Gender Law + Women in 21st Century Art History

My Bed by Tracey Emin
My Bed
by Tracey Emin. Image via Wikipedia

I recently started working for the Alameda County Public Defender's Office, and it rules. The people are down-to-earth, the work is intellectually stimulating, and it's a diverse work environment--all of these qualities bear much value to me in other areas of life, including Art History. The last thing I want is to ignore underrepresented social groups or to encourage exclusivity to anyone that wants to voice their issues. Where do Art History and Law "meet"?

While I admire artists--many of them women who have enhanced Art History through the advancements presented in the 21st century understanding of art's contribution to society--I often wonder how easy it is to slip into a coded language that does not allow the public to "see" themselves. It's a problem that emerges in legal matters as well; legal practice is conditional upon the need to defend individuals/groups who do not have the resources or historical support that others do. In this way, it is always a two-sided process. Similarly, Art History provides viewers with an opportunity to adopt (or reject) a "case" for a subject.

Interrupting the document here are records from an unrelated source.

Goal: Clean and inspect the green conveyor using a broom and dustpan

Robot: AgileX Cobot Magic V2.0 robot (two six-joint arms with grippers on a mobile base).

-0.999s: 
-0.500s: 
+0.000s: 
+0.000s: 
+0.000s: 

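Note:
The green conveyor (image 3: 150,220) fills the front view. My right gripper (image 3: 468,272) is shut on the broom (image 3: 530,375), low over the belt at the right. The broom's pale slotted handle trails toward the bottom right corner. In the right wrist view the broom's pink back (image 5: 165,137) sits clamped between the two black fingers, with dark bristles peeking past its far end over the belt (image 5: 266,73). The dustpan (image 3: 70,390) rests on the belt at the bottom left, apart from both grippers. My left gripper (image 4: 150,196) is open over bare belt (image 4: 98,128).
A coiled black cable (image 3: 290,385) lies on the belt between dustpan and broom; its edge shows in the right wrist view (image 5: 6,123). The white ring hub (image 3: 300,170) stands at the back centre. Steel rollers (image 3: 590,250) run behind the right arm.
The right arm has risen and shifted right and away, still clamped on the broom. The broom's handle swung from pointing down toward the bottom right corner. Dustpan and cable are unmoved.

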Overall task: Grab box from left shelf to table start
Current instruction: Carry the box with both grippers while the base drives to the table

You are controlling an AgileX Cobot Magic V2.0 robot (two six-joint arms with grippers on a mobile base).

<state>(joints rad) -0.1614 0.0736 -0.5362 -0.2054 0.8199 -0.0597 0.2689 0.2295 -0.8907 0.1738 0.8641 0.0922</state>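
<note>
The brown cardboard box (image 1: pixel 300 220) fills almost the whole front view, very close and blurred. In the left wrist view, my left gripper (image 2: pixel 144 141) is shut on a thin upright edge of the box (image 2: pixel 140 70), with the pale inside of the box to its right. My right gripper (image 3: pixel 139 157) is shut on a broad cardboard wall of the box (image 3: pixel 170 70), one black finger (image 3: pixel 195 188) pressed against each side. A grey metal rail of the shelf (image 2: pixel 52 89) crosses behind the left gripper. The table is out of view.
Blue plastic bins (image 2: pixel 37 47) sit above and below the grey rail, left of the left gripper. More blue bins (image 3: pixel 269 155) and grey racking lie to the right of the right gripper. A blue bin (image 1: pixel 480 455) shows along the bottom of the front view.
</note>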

I thought about this, and immediately considered the linguistic intersection that I became familiar with a few years back; it was a definition that brought the cultural enforcement of gender to my attention, in a way that I had not ever considered--gender law profoundly changed how I perceived life and art in general. In addition, the legal community has not overlooked the necessity for specific attention to inequalites that are created as a result of gender difference and stereotyping.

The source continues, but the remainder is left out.